■ TASK ■
All of the records below should be retyped exactly, with no pictures included.

Source records:
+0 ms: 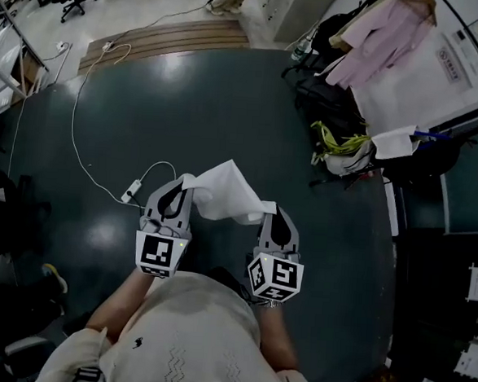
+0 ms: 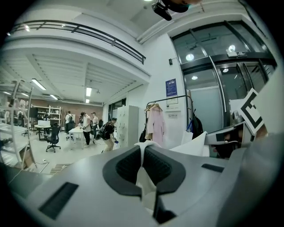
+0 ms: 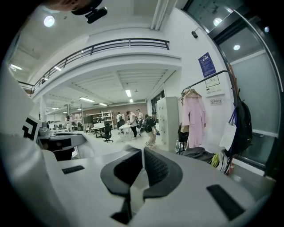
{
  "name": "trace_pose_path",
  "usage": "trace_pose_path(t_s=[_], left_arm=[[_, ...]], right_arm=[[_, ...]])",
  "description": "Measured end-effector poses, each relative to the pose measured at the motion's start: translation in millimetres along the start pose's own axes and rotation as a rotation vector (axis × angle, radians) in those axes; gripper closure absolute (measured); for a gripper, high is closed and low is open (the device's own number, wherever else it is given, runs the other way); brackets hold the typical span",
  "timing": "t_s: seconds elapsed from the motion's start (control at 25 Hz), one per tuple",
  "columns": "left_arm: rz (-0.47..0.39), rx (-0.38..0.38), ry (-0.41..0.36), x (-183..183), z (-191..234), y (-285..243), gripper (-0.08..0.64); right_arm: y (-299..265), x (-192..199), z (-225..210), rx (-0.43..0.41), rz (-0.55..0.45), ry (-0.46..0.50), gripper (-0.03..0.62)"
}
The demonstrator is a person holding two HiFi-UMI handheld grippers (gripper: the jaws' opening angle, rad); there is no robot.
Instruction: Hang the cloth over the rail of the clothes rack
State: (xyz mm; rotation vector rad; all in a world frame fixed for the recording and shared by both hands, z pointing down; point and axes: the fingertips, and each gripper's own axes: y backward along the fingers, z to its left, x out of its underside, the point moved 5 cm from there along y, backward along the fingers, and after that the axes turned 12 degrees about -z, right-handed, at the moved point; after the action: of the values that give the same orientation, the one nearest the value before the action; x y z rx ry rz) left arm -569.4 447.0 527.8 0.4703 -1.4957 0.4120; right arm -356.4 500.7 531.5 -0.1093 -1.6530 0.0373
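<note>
A white cloth (image 1: 223, 189) is stretched between my two grippers above the dark floor. My left gripper (image 1: 181, 184) is shut on the cloth's left corner, and the fabric (image 2: 144, 179) shows pinched between its pads. My right gripper (image 1: 271, 210) is shut on the right corner, where the cloth (image 3: 136, 188) runs between the closed jaws. The clothes rack stands ahead to the right against a white wall. Its black rail (image 2: 171, 98) (image 3: 206, 78) carries a pink garment (image 1: 380, 37) (image 3: 194, 117) on a hanger.
A white power strip (image 1: 130, 191) with a long cable lies on the floor near the left gripper. Dark bags and a yellow-green item (image 1: 340, 144) sit under the rack. A white cabinet (image 2: 128, 124) stands left of it. Several people stand far off at tables (image 3: 133, 124).
</note>
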Motion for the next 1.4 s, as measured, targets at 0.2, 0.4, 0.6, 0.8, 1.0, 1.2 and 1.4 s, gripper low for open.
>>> trace_pose_path(t_s=[0.2, 0.4, 0.6, 0.8, 1.0, 1.2, 1.4], left_arm=[[-0.011, 0.044, 0.005, -7.3, 56.6, -57.5, 0.545], [0.004, 0.088, 0.009, -3.4, 78.4, -115.2, 0.545], [0.056, 0.117, 0.004, 17.5, 72.4, -194.6, 0.545], [0.078, 0.127, -0.018, 22.9, 76.4, -276.2, 0.545], [0.039, 0.123, -0.045, 0.3, 70.7, -369.7, 0.545], [0.048, 0.122, -0.024, 0.7, 70.4, -431.6, 0.545], [0.063, 0.198, -0.008, 12.0, 75.3, -508.1, 0.545]], right_arm=[[-66.0, -10.4, 15.7, 0.057, -0.003, -0.014, 0.571], [-118.6, -17.8, 5.7, 0.094, 0.007, -0.008, 0.571], [-173.1, -10.9, -49.8, 0.134, 0.028, -0.028, 0.571], [-246.7, -15.9, -101.6, 0.147, 0.02, -0.05, 0.571], [-317.3, -46.1, -150.3, 0.119, 0.005, -0.061, 0.571], [-357.4, -55.8, -183.2, 0.15, 0.019, -0.054, 0.571], [-399.9, -57.3, -216.2, 0.238, 0.05, -0.021, 0.571]])
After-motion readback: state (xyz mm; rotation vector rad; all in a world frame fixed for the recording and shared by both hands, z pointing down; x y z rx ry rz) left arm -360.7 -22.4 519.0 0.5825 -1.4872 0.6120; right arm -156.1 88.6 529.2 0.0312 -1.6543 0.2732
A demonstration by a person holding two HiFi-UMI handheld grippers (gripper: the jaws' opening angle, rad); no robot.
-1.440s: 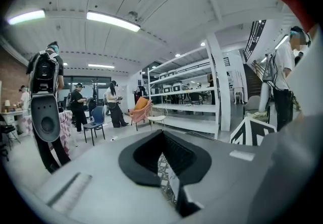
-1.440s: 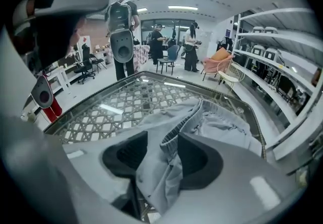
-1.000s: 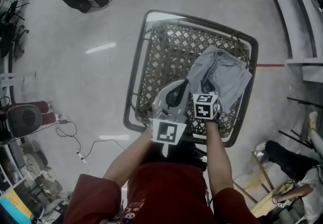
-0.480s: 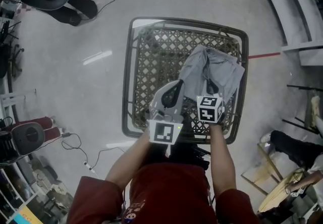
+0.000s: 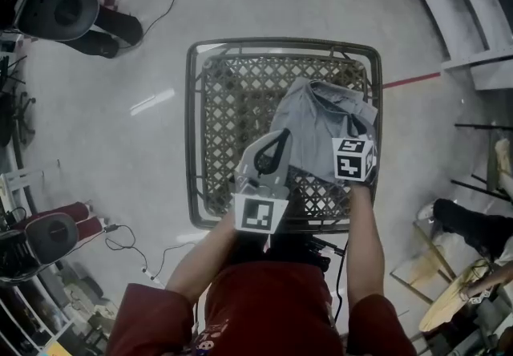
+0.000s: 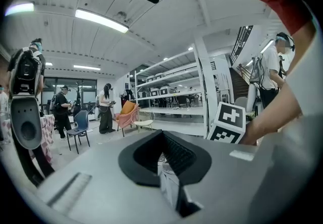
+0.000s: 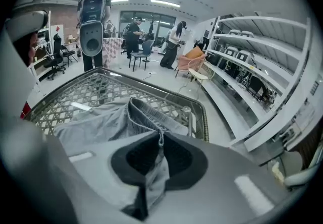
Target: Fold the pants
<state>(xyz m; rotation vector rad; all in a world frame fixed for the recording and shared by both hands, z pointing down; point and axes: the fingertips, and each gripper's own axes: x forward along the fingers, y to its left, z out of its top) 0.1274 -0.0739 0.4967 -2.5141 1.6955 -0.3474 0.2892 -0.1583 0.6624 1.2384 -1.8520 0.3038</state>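
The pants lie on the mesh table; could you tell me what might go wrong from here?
The right gripper has just closed its jaws on a thin fold of the pants, which might slip out. The left gripper is shut and empty, so the cloth may bunch or snag on the mesh table.
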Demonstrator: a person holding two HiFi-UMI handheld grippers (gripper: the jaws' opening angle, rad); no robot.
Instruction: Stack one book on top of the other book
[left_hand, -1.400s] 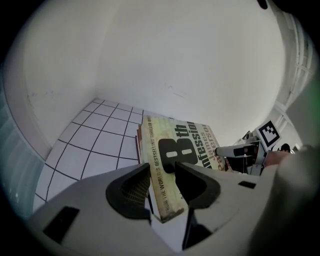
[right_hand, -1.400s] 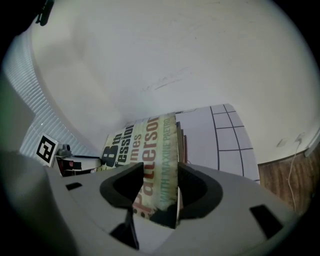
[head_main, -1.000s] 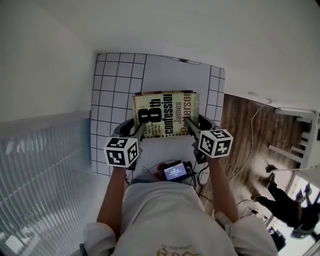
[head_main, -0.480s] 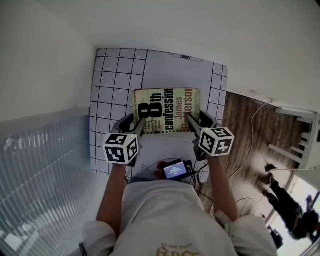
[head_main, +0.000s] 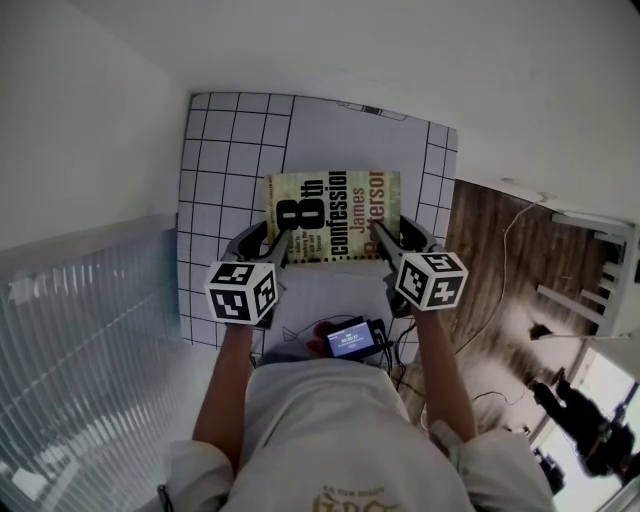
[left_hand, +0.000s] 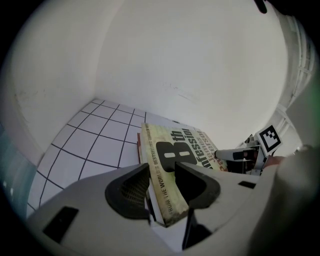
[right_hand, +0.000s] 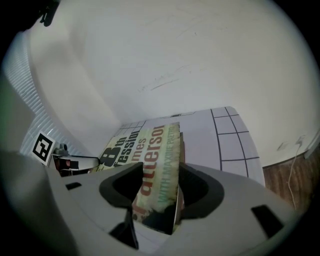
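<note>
In the head view, we are holding the book (head_main: 333, 215) flat at the centre of the frame, over the gridded table (head_main: 225, 160). The left gripper (head_main: 270, 243) is sitting at its lower left corner and the right gripper (head_main: 395, 240) at its lower right corner. In the left gripper view, the jaws are standing wide and clamping that near corner of the book (left_hand: 175, 145), which is filling the gap between them. A reddish edge of the lower book (left_hand: 139, 146) is peeking out just beneath it on the left, so the book is lying on that one or just over it; we cannot tell which. In the right gripper view, the jaws are likewise closing on the other near corner (right_hand: 145, 142), cover and pages wedged between the pads. We are judging the book a thick paperback: fairly heavy, bendy across its width, and smooth enough on the cover to slide. Taking both near corners deep enough to catch the whole page block is looking like the safest hold.
</note>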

■ RESULT OF THE EXERCISE ■
+0 ms: 
+0 ms: 
+0 ms: 
{
  "name": "trace_pose_path",
  "usage": "trace_pose_path(t_s=[_], left_arm=[[_, ...]], right_arm=[[_, ...]])",
  "description": "Measured end-effector poses, each relative to the pose measured at the motion's start: translation in millimetres along the start pose's own axes and rotation as a rotation vector (axis × angle, radians) in those axes; gripper closure absolute (measured); for a gripper, high is closed and low is open (the device's own number, wherever else it is given, runs the other way); brackets hold the typical span",
  "timing": "t_s: seconds elapsed from the motion's start (control at 25 Hz), one per tuple",
  "columns": "left_arm: rz (-0.47..0.39), rx (-0.38..0.38), ry (-0.41..0.36), x (-183..183), z (-191..234), y (-285..243), gripper (-0.08..0.64); right_arm: y (-299..265), x (-192..199), z (-225..210), rx (-0.43..0.41), rz (-0.55..0.45), ry (-0.46..0.50), gripper (-0.03..0.62)"
}
The demonstrator is a person holding two HiFi-UMI handheld grippers (gripper: the jaws' opening angle, rad); there is no robot.
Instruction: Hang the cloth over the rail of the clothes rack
State: (xyz mm; rotation vector rad; all in a world frame fixed for the recording and shared by both hands, z pointing down; point and axes: the fingertips, and each gripper's own axes: y backward along the fingers, z to its left, x out of its underside, the point moved 5 cm from there along y, backward along the fingers, and after that the axes turned 12 degrees about -z, right-handed, at the moved point; after the action: of the values that give the same orientation, the one nearest the value before the action; x y z rx ry rz) left arm -569.4 447.0 527.8 0.4703 -1.4957 0.4120; right arm -356.4 500.7 531.5 -0.1093 -1.6530 0.0373
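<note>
A white cloth (image 1: 223, 189) is stretched between my two grippers above the dark floor. My left gripper (image 1: 181, 184) is shut on the cloth's left corner, and the fabric (image 2: 144, 179) shows pinched between its pads. My right gripper (image 1: 271, 210) is shut on the right corner, where the cloth (image 3: 136, 188) runs between the closed jaws. The clothes rack stands ahead to the right against a white wall. Its black rail (image 2: 171, 98) (image 3: 206, 78) carries a pink garment (image 1: 380, 37) (image 3: 194, 117) on a hanger.
A white power strip (image 1: 130, 191) with a long cable lies on the floor near the left gripper. Dark bags and a yellow-green item (image 1: 340, 144) sit under the rack. A white cabinet (image 2: 128, 124) stands left of it. Several people stand far off at tables (image 3: 133, 124).
</note>
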Motion for the next 1.4 s, as measured, targets at 0.2, 0.4, 0.6, 0.8, 1.0, 1.2 and 1.4 s, gripper low for open.
>>> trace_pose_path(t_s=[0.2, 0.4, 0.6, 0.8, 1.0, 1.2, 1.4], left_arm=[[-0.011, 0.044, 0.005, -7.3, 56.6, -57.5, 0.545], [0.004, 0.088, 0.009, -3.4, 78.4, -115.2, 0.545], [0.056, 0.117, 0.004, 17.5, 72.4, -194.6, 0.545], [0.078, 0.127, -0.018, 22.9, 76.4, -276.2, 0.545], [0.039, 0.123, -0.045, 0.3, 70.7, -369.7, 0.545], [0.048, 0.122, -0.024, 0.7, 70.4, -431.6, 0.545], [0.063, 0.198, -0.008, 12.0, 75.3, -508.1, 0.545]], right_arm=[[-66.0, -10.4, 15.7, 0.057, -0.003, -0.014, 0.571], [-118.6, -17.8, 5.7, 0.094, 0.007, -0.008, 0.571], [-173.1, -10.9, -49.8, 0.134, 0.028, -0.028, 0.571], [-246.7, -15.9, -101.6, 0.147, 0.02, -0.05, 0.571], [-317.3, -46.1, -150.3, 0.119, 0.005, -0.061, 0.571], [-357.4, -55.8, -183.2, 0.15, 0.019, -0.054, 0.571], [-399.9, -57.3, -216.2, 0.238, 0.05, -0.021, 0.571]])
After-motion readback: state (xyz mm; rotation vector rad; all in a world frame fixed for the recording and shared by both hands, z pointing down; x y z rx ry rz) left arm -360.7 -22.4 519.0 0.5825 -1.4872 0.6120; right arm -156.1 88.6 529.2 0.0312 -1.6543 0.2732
A demonstration by a person holding two HiFi-UMI handheld grippers (gripper: the jaws' opening angle, rad); no robot.
-1.440s: 
-1.440s: 
-1.000s: 
-0.480s: 
+0.000s: 
+0.000s: 
+0.000s: 
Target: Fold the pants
<state>(xyz m; rotation vector rad; all in a world frame fixed for the recording and shared by both hands, z pointing down; point and axes: the fingertips, and each gripper's own axes: x forward along the fingers, y to its left, z out of its top) 0.1274 -0.0739 0.4967 -2.5141 1.6955 -0.3474 0.2892 -0.1583 0.6624 1.2384 -1.8520 0.3038</state>
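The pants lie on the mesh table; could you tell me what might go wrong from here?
The right gripper has just closed its jaws on a thin fold of the pants, which might slip out. The left gripper is shut and empty, so the cloth may bunch or snag on the mesh table.
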Demonstrator: a person holding two HiFi-UMI handheld grippers (gripper: the jaws' opening angle, rad); no robot.
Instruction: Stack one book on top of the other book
[left_hand, -1.400s] 
[right_hand, -1.400s] 
[head_main, -1.000s] 
[head_main, -0.480s] 
[head_main, +0.000s] 
[left_hand, +0.000s] 
[right_hand, +0.000s] 
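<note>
In the head view, we are holding the book (head_main: 333, 215) flat at the centre of the frame, over the gridded table (head_main: 225, 160). The left gripper (head_main: 270, 243) is sitting at its lower left corner and the right gripper (head_main: 395, 240) at its lower right corner. In the left gripper view, the jaws are standing wide and clamping that near corner of the book (left_hand: 175, 145), which is filling the gap between them. A reddish edge of the lower book (left_hand: 139, 146) is peeking out just beneath it on the left, so the book is lying on that one or just over it; we cannot tell which. In the right gripper view, the jaws are likewise closing on the other near corner (right_hand: 145, 142), cover and pages wedged between the pads. We are judging the book a thick paperback: fairly heavy, bendy across its width, and smooth enough on the cover to slide. Taking both near corners deep enough to catch the whole page block is looking like the safest hold.
</note>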

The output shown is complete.